It is no hidden fact that much of Central and Latin American is financially supported by drug trading, but no country experiences this phenomenon the same as Mexico does. As a rough estimate, according to Reuters, in 2009 the Mexican economy probably gained more from exporting drugs than it did oil, which is considered to be their strongest good on the foreign market.
Furthermore, despite its highly illegal nature, it is no secret that Mexico contains the five strongest cartels in the world: the Guadalajara Cartel which eventually split to become the Sinaloa and the Tijuana Cartel respectively, the Juárez Cartel, and the Gulf Cartel. Prior to its split, the Guadalajara Cartel was the first cartel to privatise the Mexican drug trade through their use of using less significant drug bosses to trade cocaine with Colombia.
Currently, Sinaloa is the biggest drug cartel, led for much of its existence by Joaquin Guzman Loera, “El Chapo”. He is regarded as one of the most powerful drug lords the world has ever seen, was estimated by Forbes in 2013 to have a net worth of $1bn and is currently on trial in New York. In the past, the Tijuana Cartel, the other half of the former Guadalajara Cartel, was also considered to be one of the strongest and most violent criminal organisations in Central America.

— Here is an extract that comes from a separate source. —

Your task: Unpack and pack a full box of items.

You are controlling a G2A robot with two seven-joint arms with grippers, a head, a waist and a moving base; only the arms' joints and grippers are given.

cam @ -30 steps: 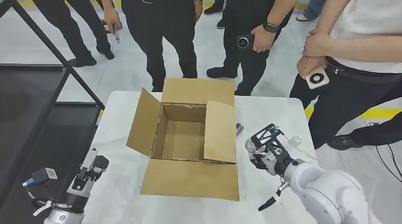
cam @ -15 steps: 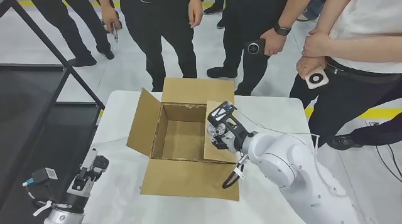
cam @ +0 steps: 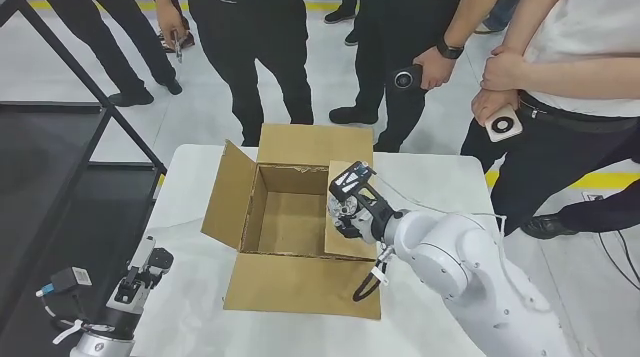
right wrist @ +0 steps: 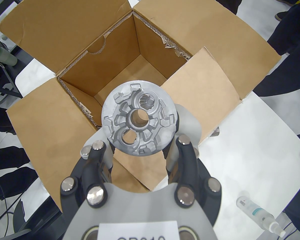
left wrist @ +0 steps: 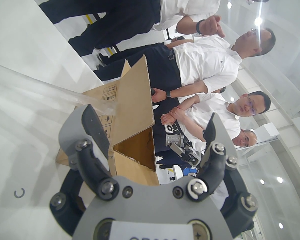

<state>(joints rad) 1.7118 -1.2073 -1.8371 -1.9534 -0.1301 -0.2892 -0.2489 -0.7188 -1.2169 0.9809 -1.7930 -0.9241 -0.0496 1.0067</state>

Likewise, despite the fact that they are not as prominent in Mexico, the Gulf Cartel has gained its status as one of the oldest organised criminal groups in the country. It has diversified by entering the international criminal network and also becoming involved in assassinations and kidnappings worldwide which has resulted in them being known for their extreme widespread violence. However, they have lost their powers after clashing with a private army, Loz Zetas, which in 2010 resulted in thousands of deaths, several ghost towns, and many leaders becoming arrested.
Despite the negative connotations associated with drug cartels, they arguably seem to have provided a significant boost in the Mexican economy and the local communities. This can be attributed to the fact that they are regarded as one of the most profitable illegal trade schemes in the world and according to a study published in the Journal of Economic Geography, in 2010 they operated in 40% of all local municipalities.

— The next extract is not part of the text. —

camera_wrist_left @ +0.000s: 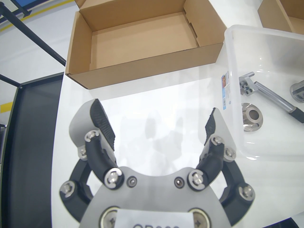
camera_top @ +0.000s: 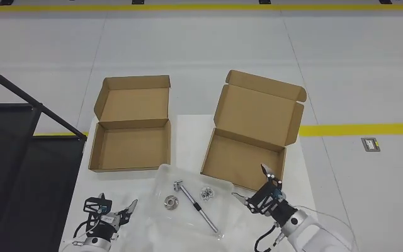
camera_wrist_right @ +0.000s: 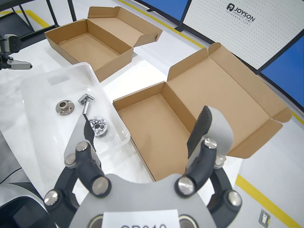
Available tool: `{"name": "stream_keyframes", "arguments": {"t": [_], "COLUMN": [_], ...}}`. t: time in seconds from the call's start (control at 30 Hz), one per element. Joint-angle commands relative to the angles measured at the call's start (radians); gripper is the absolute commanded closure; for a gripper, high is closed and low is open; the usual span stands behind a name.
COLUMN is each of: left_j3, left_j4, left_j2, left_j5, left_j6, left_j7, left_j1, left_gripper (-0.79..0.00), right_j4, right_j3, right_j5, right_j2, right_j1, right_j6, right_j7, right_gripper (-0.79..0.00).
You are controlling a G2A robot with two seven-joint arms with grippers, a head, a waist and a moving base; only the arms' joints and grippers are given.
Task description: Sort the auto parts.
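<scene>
**A:** How do the claws stand?

**B:** Both are released, with their jaws wide apart and nothing between them. In the top view the left claw [camera_top: 115,208] hovers over the bench [camera_top: 186,137] at the lower left. The right claw [camera_top: 252,184] sits at the lower right, over the near edge of the right box [camera_top: 242,160].

**A:** And the parts?

**B:** All three lie in the clear tray [camera_top: 165,171], low in the middle of the frame between the two claws. The toothed wheel [camera_top: 206,193] lies at the tray's right side, just beside the right claw. The disc [camera_top: 170,202] is at the tray's left side, nearer the left claw. The rod [camera_top: 195,205] lies between them.

**A:** Which way does the rod lie?

**B:** It runs diagonally, with its block head at the upper left and its shaft running to the lower right. I judge that a claw would have to close across that line, not along it.

**A:** Whose move is it?

**B:** Probably the right arm's, since the wheel lies closest to it. The right box is empty and adjoins the tray. The left box [camera_top: 129,148], at the upper left, is empty too.
</scene>
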Motion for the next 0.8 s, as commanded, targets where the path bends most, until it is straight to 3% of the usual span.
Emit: {"name": "stream_keyframes", "arguments": {"t": [0.0,0.2,0.33,0.77], "left_j3": [0.0,0.0,0.0,0.0], "left_j4": [0.0,0.0,0.0,0.0], "left_j2": [0.0,0.0,0.0,0.0], "left_j5": [0.0,0.0,0.0,0.0], "left_j6": [0.0,0.0,0.0,0.0], "left_j7": [0.0,0.0,0.0,0.0], "left_j1": [0.0,0.0,0.0,0.0], "left_gripper": [-0.785,-0.785,-0.785,-0.785], "right_j4": [0.017,0.134,0.229,0.218], "right_j3": [-0.03,-0.182,-0.286,-0.305], "right_j5": [0.021,0.085,0.157,0.143], "right_j2": [-0.002,-0.018,-0.034,-0.036], "right_j1": [0.057,0.249,0.373,0.373], "right_j6": [-0.052,-0.2,-0.261,-0.258], "right_j7": [0.061,0.253,0.489,0.477], "right_gripper": [-0.785,-0.785,-0.785,-0.785]}}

Additionally, the RAND Corporation has estimated that Mexican drug cartels bring in over $6.6bn in trade through the US alone and Reuters also suggest that Mexican drug cartels bring in overall from their global operations an estimated $25bn-$40bn every year. Furthermore, even though being involved in drug cartels has many risks such as imprisonment and violent deaths, many local citizens have used employment in these organisations as a way to escape poverty and support their families.
Nevertheless, as can be expected, engaging with drug cartels is not always it’s cracked up to be. Official Mexican government figures state that since 2006 there have been over 200,000 killings related to drug violence in Mexico and it is increasing drastically with 29,168 homicides in 2017 alone. It can also be difficult for areas to develop when they are plagued by conflict and violence. This can be seen by the fact that the most undeveloped areas are in the north of Mexico where there is the highest percentage of drug-related homicides. On the other hand, even where cartels have operated “peacefully” there have been no visible benefits to the poverty-stricken areas both in employment and in socio-economic progress.
Therefore, although drug trafficking has boosted Mexican economic trade, it has not been to the benefit of society. This is especially reinforced by the number of people unjustly murdered or involved in a life of crime and simultaneously has had negative effects on a wide variety of countries around the world.